I’ve been a fan of Primus since their first album.  And yet I never saw them live once they started to make it big.  I’m not keen on the frat boy fanbase they inexplicably developed, but what can you do.

I’ve wanted to see them for a long time and I’ve had a few shows snatched out of my hands.

I did get to see them recently, although it was for a new EP, so they didn’t play a lot of the old stuff like I’d wanted to hear.

Of course, when they announced this tour: A Tribute to Kings, in which they’d be playing all of Rush’s A Farewell to Kings (possibly my favorite Rush album, depending on the day), I knew I’d have to go.  Since that album is relatively short, I assumed they be playing some good old Primus songs too.

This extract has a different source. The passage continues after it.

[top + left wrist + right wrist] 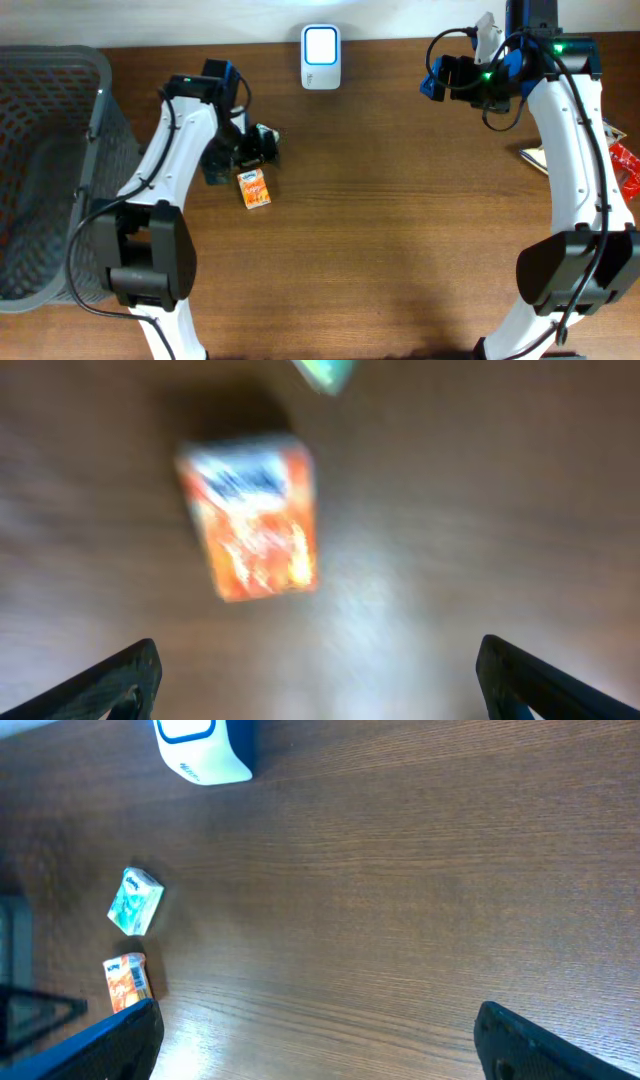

Wolfmother is a band I didn’t know.  I listened to a couple of songs and they sound like a pretty classic late 80s metal band with a loud, high-pitched vocalist.  I would have loved this band back then, and while I wouldn’t go out of my way to see them, it would be fun to relive a band like this live.  The band is from Australia and has an utterly fascinating history of in-fighting and replacements (Wikipedia has a page devoted just to Wolfmother band members).

The Sword is another retro-metal band, sounding an awful lot like Black Sabbath and other classic old school metal groups.  Once again, I would have loved them back in the day, and would no doubt enjoy rocking out to them live.

I hope that the rescheduled date is not too far off, but I’ve waited forever to see them, so I can wait a little longer.  It would be fine if the opening bands stayed with them, but if not, that’s okay too.